La mesure va-t-elle profiter également à tous les sportifs d’équipe ? Non, puisque l’essentiel des revenus issus de l’image des équipes est concentré sur les clubs les plus fortunés, singulièrement de football. Plus grave : les sportifs d’équipes dont les salaires sont nettement moins élevés que ceux du football par exemple, le rugby ou le basket, n’ont pas forcément intérêt à voir restreindre la base salariale sur laquelle ils cotisent, notamment pour le calcul de leur future retraite.
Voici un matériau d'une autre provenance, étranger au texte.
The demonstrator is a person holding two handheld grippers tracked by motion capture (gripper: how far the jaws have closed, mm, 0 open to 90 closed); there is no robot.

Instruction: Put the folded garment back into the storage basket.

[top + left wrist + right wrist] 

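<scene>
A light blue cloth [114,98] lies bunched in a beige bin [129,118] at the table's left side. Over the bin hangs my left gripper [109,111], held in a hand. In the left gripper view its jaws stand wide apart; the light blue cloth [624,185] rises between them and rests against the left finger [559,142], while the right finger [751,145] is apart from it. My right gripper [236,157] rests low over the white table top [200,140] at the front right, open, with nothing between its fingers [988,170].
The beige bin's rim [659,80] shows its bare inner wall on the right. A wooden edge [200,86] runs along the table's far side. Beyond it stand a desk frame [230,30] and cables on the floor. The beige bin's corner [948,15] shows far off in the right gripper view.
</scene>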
Nos sportifs professionnels sont-ils aujourd’hui les laissés pour compte de la solidarité nationale ? Les joueurs français sont-ils si nombreux à s’expatrier vers l’étranger et les paradis fiscaux ? Dans cette hypothèse, ils ne peuvent se prévaloir de leurs turpitudes pour exiger des changements législatifs. Les joueurs français les mieux payés n’oublient pas de revenir en France pour se faire soigner. Le secteur du sport professionnel est ainsi un important bénéficiaire de la solidarité nationale en matière d’assurance maladie et d’accidents du travail. En 2000, on y enregistrait un taux de sinistres de 750 pour 1 000 contre 44 pour 1 000 pour l’ensemble de la société. Les sportifs bénéficient également d’indemnités journalières considérables. Avec la mesure proposée, la sécurité sociale perdrait entre 60 et 130 millions d’euros de recettes, mais les risques et les coûts resteraient à la charge des autres cotisants ! Une logique insoutenable et moralement insupportable à l’heure du creusement du déficit de l’assurance maladie dont vous parlez tant !
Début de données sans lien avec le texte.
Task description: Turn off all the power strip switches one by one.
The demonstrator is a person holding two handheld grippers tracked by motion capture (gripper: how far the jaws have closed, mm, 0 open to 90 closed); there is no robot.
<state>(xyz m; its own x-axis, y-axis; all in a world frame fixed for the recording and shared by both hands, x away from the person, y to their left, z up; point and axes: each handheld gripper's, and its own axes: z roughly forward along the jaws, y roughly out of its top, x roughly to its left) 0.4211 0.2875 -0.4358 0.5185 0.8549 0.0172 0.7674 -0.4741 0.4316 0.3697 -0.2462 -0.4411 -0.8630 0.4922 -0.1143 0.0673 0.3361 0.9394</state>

Est-il moral et exemplaire pour notre jeunesse de donner encore plus à ceux qui ont déjà le plus ? Adulés et idéalisés, les meilleurs sportifs reçoivent des revenus considérables. Le salaire mensuel moyen des footballeurs professionnels a doublé depuis 1998, pour atteindre trente mille euros. Zinedine Zidane gagne en un mois à Madrid ce qu’un smicard gagnerait en 55 ans ! À vingt ans, Djibril Cissé gagnait 80 000 euros par mois à Auxerre ! Leur mérite n’est pas en cause, même si on peut trouver que c’est beaucoup par rapport aux efforts demandés aux autres. Mais quel message le législateur adresserait-il à la société et à la jeunesse s’il les dispensait de payer des impôts ? Vanter l’argent facile sans contrepartie pour la collectivité est-ce la langue de la République ? Ce serait à mille lieues de l’esprit d’équipe que nous voulons encourager par le sport !

Doit-on accepter d’entrer dans la logique du dumping fiscal et social - que nous condamnons par ailleurs - sachant la guerre économique que se livrent les clubs européens pour attirer les joueurs ? Devons-nous imiter les États qui tolèrent d’énormes impayés fiscaux ? La dette fiscale des clubs italiens atteint 500 millions d’euros, l’ensemble du football transalpin enregistre un déficit de deux milliards d’euros, pour un chiffre d’affaires de 1,4 milliard d’euros ! Ce serait inconcevable pour n’importe quelle entreprise ! Dans la course au profit, à la mauvaise gestion et au gaspillage d’argent public, le marché européen du sport peut nous emmener loin ! Rien ne servirait d’entrer dans cette spirale : nos voisins auront tôt fait d’inventer de nouveaux privilèges pour leurs clubs ! Harmonisons plutôt les dispositions fiscales et sociales européennes !

Vous aurez compris mon esprit. Je ne suis en rien opposé à la pratique du sport, amateur comme professionnel. Mais je suis de ceux que choque la masse d’argent en jeu. Je n’aime pas l’idée que des raccourcis dans la vie, dispenseraient de faire des efforts. Je suis un pédagogue. Je suis issu des mêmes milieux, parfois de la même rive que bien des jeunes sportifs, je sais que déjà à Rome on débattait pour savoir s’il était juste que les gladiateurs gagnent plus que les juristes - et je suis persuadé que si, dans les fédérations, j’expliquais aux jeunes que cette loi exonérera les sportifs qui gagnent le plus, au détriment de ceux qui gagnent leur maigre salaire à la force des bras, je suis certain que ces jeunes me donneraient raison, contre ce texte ! ( Applaudissements à gauche. Exclamations dubitatives à droite.)